▶ **YOUR TASK**
Repeat the full listing below verbatim and keep the images out.

*** Opening MATERIAL FOR THIS EXERCISE ***

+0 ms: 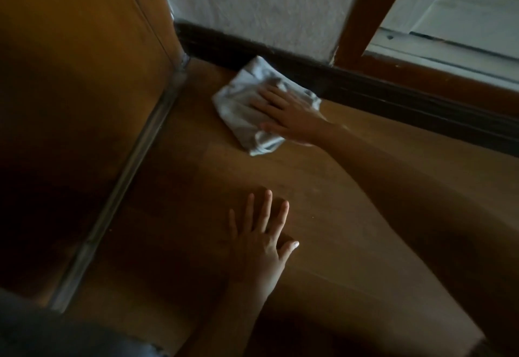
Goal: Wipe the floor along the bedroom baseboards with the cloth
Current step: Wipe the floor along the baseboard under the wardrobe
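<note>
Pressing flat on the cloth [247,109], the right hand [286,115] keeps its fingers straight, so the grip is released rather than clenched. The pale, crumpled cloth lies on the wooden floor [323,202], its far edge touching the dark baseboard [365,87] below the white wall [252,5]. Nearer the camera, the left hand [261,241] rests palm-down on the floor, fingers spread, holding nothing. A wooden panel [70,89] stands at left.

Cloth [247,109] on floor [323,188], touching baseboard [365,87]; cabinet [78,75] left.
</note>
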A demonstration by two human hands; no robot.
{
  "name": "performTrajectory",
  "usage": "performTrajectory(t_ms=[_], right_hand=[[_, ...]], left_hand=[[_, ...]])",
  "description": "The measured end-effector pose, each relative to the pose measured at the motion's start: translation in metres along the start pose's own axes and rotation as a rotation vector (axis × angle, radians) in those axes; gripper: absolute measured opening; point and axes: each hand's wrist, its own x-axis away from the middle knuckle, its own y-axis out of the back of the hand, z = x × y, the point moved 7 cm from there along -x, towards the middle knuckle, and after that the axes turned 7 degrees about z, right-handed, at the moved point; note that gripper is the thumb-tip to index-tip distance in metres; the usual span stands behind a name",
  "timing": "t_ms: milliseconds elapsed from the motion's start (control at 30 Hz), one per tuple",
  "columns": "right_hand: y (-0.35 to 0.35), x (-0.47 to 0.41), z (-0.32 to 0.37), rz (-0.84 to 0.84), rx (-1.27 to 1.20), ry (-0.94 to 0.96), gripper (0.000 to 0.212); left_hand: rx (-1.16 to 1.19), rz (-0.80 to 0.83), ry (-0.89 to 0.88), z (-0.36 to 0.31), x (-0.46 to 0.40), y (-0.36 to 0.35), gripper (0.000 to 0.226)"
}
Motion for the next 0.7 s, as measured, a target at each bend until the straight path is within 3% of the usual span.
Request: performTrajectory(t_ms=[167,367,533,700], right_hand=[[-0.015,0.063,-0.016,0.025,-0.043,-0.043,0.074],[0.006,-0.013,0.01,-0.021,0.0,-0.023,0.058],[0.029,-0.096,0.057,0.053,0.084,0.061,0.056],[0.027,-0.102,0.056,0.035,0.138,0.112,0.058]], left_hand=[[0.019,-0.01,-0.001,-0.002,0.0,0.002,0.074],[-0.009,0.003,0.002,-0.001,0.0,0.001,0.074],[-0.005,-0.008,-0.002,-0.001,0.001,0.004,0.07],[-0.016,0.017,0.011,0.001,0.0,0.004,0.072]])
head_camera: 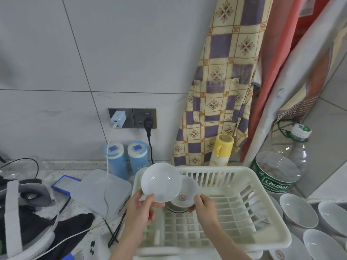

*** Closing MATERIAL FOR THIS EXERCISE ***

▶ **ANSWER FOR THIS EXERCISE**
+0 ms: 
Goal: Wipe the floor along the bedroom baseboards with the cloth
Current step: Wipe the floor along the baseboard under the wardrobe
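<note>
Pressing flat on the cloth [247,109], the right hand [286,115] keeps its fingers straight, so the grip is released rather than clenched. The pale, crumpled cloth lies on the wooden floor [323,202], its far edge touching the dark baseboard [365,87] below the white wall [252,5]. Nearer the camera, the left hand [261,241] rests palm-down on the floor, fingers spread, holding nothing. A wooden panel [70,89] stands at left.

Cloth [247,109] on floor [323,188], touching baseboard [365,87]; cabinet [78,75] left.
</note>
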A demonstration by two human hands; no robot.
{
  "name": "performTrajectory",
  "usage": "performTrajectory(t_ms=[_], right_hand=[[_, ...]], left_hand=[[_, ...]])",
  "description": "The measured end-effector pose, each relative to the pose measured at the motion's start: translation in metres along the start pose's own axes and rotation as a rotation vector (axis × angle, radians) in those axes; gripper: absolute measured opening; point and axes: each hand's wrist, its own x-axis away from the middle knuckle, its own y-axis out of the back of the hand, z = x × y, the point moved 7 cm from there along -x, towards the middle knuckle, and after that the axes turned 7 degrees about z, right-handed, at the moved point; note that gripper is the thumb-tip to index-tip distance in metres; the usual span stands behind a name",
  "timing": "t_ms: milliseconds elapsed from the motion's start (control at 30 Hz), one per tuple",
  "columns": "right_hand: y (-0.35 to 0.35), x (-0.47 to 0.41), z (-0.32 to 0.37), rz (-0.84 to 0.84), rx (-1.27 to 1.20), ry (-0.94 to 0.96), gripper (0.000 to 0.212); left_hand: rx (-1.16 to 1.19), rz (-0.80 to 0.83), ry (-0.89 to 0.88), z (-0.36 to 0.31), x (-0.46 to 0.40), y (-0.36 to 0.35), gripper (0.000 to 0.226)"
}
Motion for the next 0.7 s, as measured, a target at each bend until the straight path is within 3% of the usual span.
Request: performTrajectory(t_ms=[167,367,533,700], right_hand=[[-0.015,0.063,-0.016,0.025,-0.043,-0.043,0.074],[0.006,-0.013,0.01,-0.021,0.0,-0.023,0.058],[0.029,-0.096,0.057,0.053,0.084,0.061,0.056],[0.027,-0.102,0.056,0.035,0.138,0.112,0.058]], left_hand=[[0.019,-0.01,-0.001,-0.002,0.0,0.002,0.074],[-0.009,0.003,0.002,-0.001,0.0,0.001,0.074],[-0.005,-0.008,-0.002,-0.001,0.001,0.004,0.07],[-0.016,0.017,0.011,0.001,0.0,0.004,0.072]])
head_camera: 

There is no more to this output.